All the little cookies dipped in a batter of style.
I have seen you bring epiphany to property stewards, you are real good 
at that.
> You know, when you're listening to a good story you loose track of 
> time? You loose track of "clock time" because the story happens in 
> "event time."
I am more familiar with talking about your 'event time' as 'flow'. When 
we are in flow then we are absorbed in the activity and we lose track of 
'clock time' as you say.
> This difference between clock time and event time is one of the big 
> difficulties of some independent tradespeople who have their own 
> businesses. The trade activities, say glazing a window or cleaning the 
> mortar off a pile of bricks, happens in event time, where all the best 
> trades work occurs. But, to do business and get paid clock time is 
> needed. It is impossible to be in event time and clock time at the 
> same time. Some can make the time shift easily, back and forth, 
> several times a day. Some can't. You know, the tradesperson who is 
> happy hand-planing boards all day long, day after day? He measures his 
> life in stacks of boards completed, or in days of hand planing--both 
> measurements of event time.
And so for the tradesperson who is absorbed in event time it helps to 
have sympathetic middle persons who will work to make the environment in 
which the individual can stay in event time, or flow, whichever. There 
are even folks who will flow well in the middle.
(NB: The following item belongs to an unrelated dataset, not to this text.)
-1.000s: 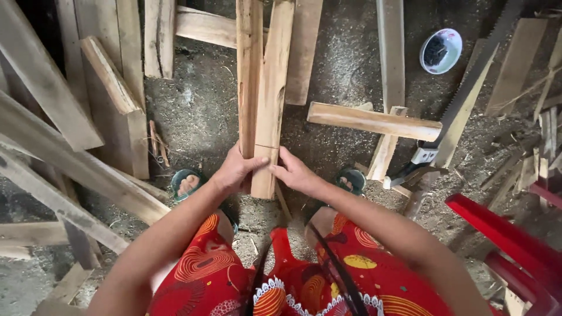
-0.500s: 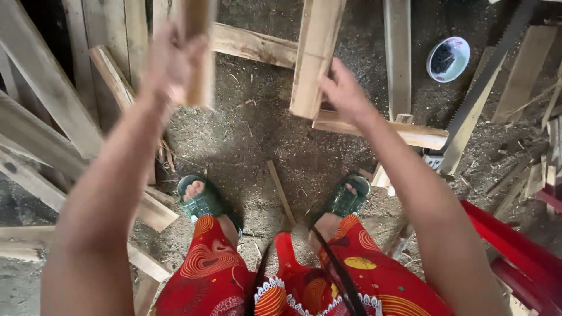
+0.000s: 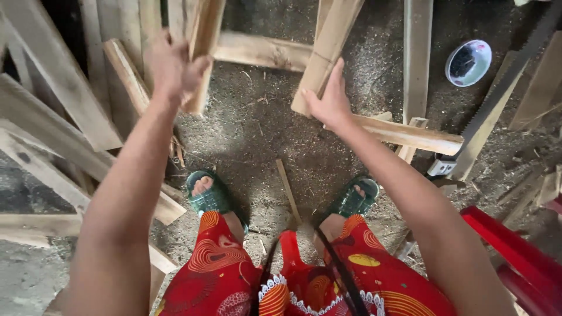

Not too many people are 
going to have functional right:left brain switches. I know for myself 
that when I really get absorbed in my creative writing that I tend to 
become socially and business dysfunctional. There is a constant tension 
to hold on and keep a balance.
> How does the difference between clock time and event time fit into 
> preservation estimating?
In one respect it involves understanding what sort of clock:event ratio 
is involved in activities that can be delineated out from each other. 
Putting up scaffold is a different sort of task from fitting and 
finishing stone dutchmen, or gilding, or fresco work. Each activity has 
different perceived market values (cost/price), either perceived by the 
estimator, by the purchaser, or by the tradesperson/supplier. We may use 
different individuals, who each work in different relationship to their 
sense of time. In general though there is a perceived sense of what 
something should cost and that is reflected in the cost that is agreed 
by someone that they will pay. The task of an estimator is to figure out 
as close as possible what that perceived cost is, and to do so balanced 
out by the individual perceptions of all of the players in the activity.

When you mention problems that tradespeople have re: how they allocate 
and charge for their time, a common misunderstanding that I find toward 
estimating is an idea that one needs to figure out all of every step 
needed and to assign clock time to it and then sort of add it all up. 
What an estimate needs to do is come as close as possible to presenting 
a cost that makes doing the activity in whatever way it might actually 
happen. An estimator needs to imagine a segment of the future and assign 
a cost to it... and this process of estimating itself is a craft that 
involves 'event time' vs. 'clock time', particularly clock time when 
there is a drop-dead delivery date/time. The 'event time' is that while 
I am writing this e-mail response I am also mulling over how best to 
approach costing for a restoration of a marble fountain [in fact I 
stopped to take a phone call in the middle of this e-mail to talk with 
an associate about how we are collaborating on an estimate process].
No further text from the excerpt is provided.